Below is a block of entries; repeat exactly the lines starting at the line that contains "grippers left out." and ending at the line that contains "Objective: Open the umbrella", both included.
[Supplied information]
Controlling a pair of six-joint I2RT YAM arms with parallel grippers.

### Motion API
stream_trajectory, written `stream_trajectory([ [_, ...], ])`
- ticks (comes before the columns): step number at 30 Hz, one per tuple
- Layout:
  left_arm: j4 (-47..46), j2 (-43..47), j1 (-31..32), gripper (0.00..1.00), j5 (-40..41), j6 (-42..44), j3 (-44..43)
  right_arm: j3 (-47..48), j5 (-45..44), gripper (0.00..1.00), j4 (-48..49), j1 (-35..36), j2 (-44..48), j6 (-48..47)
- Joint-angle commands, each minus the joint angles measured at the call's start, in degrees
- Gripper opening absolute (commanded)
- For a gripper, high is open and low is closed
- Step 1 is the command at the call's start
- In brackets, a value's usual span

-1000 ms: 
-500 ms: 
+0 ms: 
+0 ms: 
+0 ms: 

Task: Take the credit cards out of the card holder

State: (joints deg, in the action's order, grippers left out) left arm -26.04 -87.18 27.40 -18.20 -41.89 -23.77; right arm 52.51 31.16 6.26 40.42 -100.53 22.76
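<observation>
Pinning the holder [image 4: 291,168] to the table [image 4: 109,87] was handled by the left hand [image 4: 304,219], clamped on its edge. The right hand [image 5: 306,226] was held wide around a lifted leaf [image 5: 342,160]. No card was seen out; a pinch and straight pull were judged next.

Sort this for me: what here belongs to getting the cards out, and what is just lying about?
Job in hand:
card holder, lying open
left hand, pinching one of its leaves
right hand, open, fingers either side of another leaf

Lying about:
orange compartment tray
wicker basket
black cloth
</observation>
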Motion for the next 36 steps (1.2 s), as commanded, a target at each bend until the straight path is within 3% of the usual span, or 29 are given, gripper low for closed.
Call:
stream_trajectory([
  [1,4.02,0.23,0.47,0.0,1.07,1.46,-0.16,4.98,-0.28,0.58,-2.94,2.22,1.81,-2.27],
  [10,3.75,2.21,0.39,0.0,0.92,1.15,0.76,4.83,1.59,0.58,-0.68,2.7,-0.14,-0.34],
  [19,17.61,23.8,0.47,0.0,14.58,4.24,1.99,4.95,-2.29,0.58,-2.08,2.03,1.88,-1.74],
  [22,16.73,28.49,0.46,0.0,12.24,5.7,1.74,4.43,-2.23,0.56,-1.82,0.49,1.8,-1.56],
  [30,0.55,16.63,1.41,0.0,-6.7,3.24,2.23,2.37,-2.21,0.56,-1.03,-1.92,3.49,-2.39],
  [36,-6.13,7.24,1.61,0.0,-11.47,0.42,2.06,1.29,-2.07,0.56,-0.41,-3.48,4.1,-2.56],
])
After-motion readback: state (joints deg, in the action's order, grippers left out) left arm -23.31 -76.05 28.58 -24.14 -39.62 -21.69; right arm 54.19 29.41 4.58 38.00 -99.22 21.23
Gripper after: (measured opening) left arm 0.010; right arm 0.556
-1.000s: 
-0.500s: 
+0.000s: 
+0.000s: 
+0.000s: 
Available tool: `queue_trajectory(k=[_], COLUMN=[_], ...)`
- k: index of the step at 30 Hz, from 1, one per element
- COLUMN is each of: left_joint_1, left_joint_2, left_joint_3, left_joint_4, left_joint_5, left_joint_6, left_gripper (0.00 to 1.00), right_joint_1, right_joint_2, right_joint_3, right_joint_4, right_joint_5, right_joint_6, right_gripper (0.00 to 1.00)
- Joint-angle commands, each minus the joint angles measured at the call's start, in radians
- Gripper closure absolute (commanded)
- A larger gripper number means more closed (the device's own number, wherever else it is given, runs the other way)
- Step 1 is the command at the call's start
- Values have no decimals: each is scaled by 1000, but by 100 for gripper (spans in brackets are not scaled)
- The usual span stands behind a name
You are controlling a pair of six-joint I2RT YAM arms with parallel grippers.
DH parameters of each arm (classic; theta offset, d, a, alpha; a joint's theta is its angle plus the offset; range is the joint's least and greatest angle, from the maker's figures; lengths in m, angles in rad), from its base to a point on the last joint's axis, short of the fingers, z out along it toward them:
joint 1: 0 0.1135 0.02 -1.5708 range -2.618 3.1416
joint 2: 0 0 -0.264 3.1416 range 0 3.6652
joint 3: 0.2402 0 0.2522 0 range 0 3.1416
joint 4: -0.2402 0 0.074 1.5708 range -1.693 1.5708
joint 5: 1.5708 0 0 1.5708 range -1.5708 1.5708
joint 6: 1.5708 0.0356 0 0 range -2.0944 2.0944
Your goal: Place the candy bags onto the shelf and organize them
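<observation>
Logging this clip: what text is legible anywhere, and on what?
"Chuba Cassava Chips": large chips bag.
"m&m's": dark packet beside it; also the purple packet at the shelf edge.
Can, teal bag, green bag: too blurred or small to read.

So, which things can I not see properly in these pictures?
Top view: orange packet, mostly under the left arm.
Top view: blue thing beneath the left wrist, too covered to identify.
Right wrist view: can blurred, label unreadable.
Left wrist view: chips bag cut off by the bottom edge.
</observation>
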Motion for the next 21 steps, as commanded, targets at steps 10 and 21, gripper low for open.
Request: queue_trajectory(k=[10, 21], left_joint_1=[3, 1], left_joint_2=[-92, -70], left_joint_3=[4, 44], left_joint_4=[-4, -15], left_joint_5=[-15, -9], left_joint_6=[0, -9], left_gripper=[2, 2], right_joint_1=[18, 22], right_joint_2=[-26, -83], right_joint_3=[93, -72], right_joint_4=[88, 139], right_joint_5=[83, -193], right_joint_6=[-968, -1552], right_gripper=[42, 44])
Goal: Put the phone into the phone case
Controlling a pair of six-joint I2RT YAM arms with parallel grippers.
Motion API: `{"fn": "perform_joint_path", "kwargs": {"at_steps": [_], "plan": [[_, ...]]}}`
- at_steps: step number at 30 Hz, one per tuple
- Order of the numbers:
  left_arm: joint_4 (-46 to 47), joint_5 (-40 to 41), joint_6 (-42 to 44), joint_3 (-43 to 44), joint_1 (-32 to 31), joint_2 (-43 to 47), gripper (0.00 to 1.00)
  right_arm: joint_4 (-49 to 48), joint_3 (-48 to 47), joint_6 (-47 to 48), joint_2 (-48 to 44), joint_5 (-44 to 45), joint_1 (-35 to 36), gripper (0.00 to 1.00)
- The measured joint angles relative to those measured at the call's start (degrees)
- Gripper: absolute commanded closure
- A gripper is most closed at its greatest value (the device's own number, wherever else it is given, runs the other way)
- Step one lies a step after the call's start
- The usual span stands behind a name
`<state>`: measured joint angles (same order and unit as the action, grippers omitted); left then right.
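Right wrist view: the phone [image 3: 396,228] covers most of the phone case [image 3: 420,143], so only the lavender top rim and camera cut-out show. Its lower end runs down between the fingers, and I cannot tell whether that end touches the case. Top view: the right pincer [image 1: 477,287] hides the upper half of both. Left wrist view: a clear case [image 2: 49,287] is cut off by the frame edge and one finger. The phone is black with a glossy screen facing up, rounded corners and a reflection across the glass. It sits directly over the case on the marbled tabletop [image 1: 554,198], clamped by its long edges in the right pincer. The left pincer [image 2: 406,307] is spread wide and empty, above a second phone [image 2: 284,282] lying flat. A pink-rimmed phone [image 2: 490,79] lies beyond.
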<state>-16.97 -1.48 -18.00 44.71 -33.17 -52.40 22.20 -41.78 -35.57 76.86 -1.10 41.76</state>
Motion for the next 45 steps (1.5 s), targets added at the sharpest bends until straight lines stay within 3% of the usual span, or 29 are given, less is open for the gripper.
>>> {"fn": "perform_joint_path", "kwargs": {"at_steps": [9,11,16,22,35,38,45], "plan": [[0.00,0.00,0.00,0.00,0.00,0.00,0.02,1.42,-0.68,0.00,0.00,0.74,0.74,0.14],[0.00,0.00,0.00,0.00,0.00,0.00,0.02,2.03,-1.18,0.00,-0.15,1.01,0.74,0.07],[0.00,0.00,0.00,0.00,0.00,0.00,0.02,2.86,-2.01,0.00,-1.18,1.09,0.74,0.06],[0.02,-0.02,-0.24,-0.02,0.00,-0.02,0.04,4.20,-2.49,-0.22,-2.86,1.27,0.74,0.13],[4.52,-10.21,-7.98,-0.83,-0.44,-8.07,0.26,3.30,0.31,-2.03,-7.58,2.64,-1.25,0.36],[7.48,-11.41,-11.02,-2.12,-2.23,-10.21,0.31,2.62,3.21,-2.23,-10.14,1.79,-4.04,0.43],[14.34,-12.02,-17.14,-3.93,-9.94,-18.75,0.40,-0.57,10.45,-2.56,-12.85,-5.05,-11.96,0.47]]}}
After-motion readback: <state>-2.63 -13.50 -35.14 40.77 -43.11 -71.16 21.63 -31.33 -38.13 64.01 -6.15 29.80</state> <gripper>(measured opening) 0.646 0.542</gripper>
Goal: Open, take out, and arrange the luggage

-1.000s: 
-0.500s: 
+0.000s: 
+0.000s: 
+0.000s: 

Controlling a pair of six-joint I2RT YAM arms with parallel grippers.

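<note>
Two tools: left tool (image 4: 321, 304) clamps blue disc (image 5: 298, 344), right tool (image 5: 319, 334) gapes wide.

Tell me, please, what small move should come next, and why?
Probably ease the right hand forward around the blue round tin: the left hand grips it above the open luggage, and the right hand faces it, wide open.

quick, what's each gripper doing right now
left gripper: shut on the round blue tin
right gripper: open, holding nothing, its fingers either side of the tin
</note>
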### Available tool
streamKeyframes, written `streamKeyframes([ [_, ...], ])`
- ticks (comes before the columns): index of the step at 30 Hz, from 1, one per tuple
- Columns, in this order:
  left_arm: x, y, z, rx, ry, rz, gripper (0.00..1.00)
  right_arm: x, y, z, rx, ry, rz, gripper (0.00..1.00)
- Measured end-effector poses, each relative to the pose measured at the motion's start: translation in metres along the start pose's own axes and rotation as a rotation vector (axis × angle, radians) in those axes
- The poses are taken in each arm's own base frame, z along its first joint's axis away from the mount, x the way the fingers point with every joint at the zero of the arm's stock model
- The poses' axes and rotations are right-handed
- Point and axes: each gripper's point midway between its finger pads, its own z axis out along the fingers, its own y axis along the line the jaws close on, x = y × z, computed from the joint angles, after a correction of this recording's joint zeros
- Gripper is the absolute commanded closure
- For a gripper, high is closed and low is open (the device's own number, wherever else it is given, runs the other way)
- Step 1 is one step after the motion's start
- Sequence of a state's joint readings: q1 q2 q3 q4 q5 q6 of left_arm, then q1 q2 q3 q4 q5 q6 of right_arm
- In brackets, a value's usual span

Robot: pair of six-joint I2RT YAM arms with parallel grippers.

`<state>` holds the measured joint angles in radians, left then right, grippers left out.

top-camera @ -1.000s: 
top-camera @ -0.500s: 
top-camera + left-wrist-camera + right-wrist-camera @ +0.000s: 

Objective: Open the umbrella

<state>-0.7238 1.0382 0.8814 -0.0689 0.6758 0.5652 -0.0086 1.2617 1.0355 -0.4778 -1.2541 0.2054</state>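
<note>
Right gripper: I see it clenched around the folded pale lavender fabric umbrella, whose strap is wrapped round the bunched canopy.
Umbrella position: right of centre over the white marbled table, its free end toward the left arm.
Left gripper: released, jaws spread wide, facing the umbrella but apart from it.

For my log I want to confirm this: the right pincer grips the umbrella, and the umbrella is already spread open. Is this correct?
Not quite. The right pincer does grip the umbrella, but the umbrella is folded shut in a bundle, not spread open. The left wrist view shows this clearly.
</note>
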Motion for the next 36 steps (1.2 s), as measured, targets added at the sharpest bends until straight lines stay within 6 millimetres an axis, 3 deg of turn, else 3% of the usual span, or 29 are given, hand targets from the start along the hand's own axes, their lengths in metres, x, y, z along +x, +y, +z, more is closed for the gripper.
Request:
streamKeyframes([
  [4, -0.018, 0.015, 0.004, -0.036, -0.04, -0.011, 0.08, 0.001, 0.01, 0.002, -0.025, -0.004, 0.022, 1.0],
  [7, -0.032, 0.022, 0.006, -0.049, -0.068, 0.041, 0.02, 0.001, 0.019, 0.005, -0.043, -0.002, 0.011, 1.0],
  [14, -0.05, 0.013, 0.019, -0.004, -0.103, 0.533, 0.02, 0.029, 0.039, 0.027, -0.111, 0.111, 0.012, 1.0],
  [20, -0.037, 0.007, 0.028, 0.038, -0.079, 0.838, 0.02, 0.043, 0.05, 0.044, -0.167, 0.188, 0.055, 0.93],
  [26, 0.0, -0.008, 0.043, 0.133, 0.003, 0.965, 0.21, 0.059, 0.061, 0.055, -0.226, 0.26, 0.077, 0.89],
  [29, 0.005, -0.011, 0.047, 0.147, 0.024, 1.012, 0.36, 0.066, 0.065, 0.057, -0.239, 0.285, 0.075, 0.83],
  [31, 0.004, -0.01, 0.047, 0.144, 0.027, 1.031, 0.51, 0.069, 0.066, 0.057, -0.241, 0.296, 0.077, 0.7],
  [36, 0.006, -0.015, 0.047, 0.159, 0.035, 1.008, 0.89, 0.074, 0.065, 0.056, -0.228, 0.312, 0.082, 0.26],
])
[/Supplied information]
=== Exercise response ===
`<state>` holds the measured joint angles in radians, left then right, grippers left out.

top-camera @ -1.000s: 
top-camera @ -0.500s: 
top-camera + left-wrist-camera + right-wrist-camera @ +0.000s: 

Objective: Open the umbrella

No further output is needed for the exercise.